**Provided data**
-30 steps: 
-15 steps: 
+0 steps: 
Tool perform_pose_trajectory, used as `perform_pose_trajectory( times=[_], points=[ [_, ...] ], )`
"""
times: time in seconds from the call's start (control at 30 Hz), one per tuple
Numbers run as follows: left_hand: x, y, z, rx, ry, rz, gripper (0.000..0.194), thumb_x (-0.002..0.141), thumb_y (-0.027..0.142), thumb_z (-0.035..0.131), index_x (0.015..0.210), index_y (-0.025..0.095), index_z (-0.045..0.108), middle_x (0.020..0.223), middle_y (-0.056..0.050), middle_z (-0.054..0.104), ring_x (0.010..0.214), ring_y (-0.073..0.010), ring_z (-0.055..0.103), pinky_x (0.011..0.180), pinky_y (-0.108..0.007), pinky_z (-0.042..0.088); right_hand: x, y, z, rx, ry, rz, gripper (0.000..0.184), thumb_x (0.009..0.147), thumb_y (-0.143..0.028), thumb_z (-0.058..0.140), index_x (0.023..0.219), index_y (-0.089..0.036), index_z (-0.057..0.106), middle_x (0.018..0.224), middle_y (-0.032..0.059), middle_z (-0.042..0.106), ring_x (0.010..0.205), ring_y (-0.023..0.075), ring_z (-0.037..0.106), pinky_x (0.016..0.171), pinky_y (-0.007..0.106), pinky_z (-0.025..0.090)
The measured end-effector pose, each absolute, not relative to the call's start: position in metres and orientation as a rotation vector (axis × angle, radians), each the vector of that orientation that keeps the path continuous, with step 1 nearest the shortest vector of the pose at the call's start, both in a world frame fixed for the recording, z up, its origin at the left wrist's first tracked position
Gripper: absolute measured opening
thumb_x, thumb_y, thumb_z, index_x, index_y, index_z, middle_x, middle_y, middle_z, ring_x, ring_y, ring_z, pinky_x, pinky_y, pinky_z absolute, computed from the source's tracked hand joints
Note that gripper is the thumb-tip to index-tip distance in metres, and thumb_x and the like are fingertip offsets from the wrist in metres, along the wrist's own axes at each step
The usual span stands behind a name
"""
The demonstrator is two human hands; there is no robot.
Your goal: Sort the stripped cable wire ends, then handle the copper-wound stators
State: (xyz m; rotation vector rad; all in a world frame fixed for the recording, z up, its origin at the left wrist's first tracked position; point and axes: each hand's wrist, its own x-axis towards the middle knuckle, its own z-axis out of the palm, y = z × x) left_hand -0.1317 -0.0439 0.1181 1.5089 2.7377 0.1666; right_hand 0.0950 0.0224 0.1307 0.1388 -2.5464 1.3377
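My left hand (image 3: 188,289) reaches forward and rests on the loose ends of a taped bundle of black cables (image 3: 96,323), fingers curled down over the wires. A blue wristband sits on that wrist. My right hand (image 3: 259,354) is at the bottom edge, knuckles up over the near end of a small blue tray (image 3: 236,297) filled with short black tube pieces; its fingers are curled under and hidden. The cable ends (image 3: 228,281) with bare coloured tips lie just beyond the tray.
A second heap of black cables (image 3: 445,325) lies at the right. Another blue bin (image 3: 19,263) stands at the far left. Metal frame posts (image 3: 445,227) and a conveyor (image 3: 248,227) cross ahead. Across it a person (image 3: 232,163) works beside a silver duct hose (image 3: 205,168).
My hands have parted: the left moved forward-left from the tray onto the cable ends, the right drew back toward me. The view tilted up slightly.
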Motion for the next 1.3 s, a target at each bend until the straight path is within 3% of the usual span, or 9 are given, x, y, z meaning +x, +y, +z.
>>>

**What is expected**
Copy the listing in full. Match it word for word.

**Task result**
-30 steps: 
-15 steps: 
+0 steps: 
Tool perform_pose_trajectory, used as `perform_pose_trajectory( times=[_], points=[ [_, ...] ], )`
"""
times: time in seconds from the call's start (control at 30 Hz), one per tuple
Numbers run as follows: left_hand: x, y, z, rx, ry, rz, gripper (0.000..0.194), thumb_x (-0.002..0.141), thumb_y (-0.027..0.142), thumb_z (-0.035..0.131), index_x (0.015..0.210), index_y (-0.025..0.095), index_z (-0.045..0.108), middle_x (0.020..0.223), middle_y (-0.056..0.050), middle_z (-0.054..0.104), ring_x (0.010..0.214), ring_y (-0.073..0.010), ring_z (-0.055..0.103), pinky_x (0.011..0.180), pinky_y (-0.108..0.007), pinky_z (-0.042..0.088); right_hand: x, y, z, rx, ry, rz, gripper (0.000..0.184), thumb_x (0.009..0.147), thumb_y (-0.143..0.028), thumb_z (-0.058..0.140), index_x (0.023..0.219), index_y (-0.089..0.036), index_z (-0.057..0.106), middle_x (0.018..0.224), middle_y (-0.032..0.059), middle_z (-0.042..0.106), ring_x (0.010..0.205), ring_y (-0.023..0.075), ring_z (-0.037..0.106), pinky_x (0.016..0.171), pinky_y (-0.007..0.106), pinky_z (-0.025..0.090)
The measured end-effector pose, each absolute, not relative to the call's start: position in metres and orientation as a rotation vector (axis × angle, radians), each the vector of that orientation that keeps the path continuous, with step 1 nearest the shortest vector of the pose at the call's start, both in a world frame fixed for the recording, z up, its origin at the left wrist's first tracked position
Gripper: absolute measured opening
thumb_x, thumb_y, thumb_z, index_x, index_y, index_z, middle_x, middle_y, middle_z, ring_x, ring_y, ring_z, pinky_x, pinky_y, pinky_z absolute, computed from the source's tracked hand joints
Note that gripper is the thumb-tip to index-tip distance in metres, and thumb_x and the like are fingertip offsets from the wrist in metres, along the wrist's own axes at each step
The usual span stands behind a name
"""
The demonstrator is two human hands; there is no robot.
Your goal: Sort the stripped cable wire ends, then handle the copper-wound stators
State: (xyz m; rotation vector rad; all in a world frame fixed for the recording, z up, its origin at the left wrist's first tracked position; point and axes: each hand's wrist, its own x-axis towards the middle knuckle, its own z-axis out of the palm, y = z × x) left_hand -0.1317 -0.0439 0.1181 1.5089 2.7377 0.1666; right_hand 0.0950 0.0224 0.1307 0.1388 -2.5464 1.3377
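My left hand (image 3: 188,289) reaches forward and rests on the loose ends of a taped bundle of black cables (image 3: 96,323), fingers curled down over the wires. A blue wristband sits on that wrist. My right hand (image 3: 259,354) is at the bottom edge, knuckles up over the near end of a small blue tray (image 3: 236,297) filled with short black tube pieces; its fingers are curled under and hidden. The cable ends (image 3: 228,281) with bare coloured tips lie just beyond the tray.
A second heap of black cables (image 3: 445,325) lies at the right. Another blue bin (image 3: 19,263) stands at the far left. Metal frame posts (image 3: 445,227) and a conveyor (image 3: 248,227) cross ahead. Across it a person (image 3: 232,163) works beside a silver duct hose (image 3: 205,168).
My hands have parted: the left moved forward-left from the tray onto the cable ends, the right drew back toward me. The view tilted up slightly.
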Motion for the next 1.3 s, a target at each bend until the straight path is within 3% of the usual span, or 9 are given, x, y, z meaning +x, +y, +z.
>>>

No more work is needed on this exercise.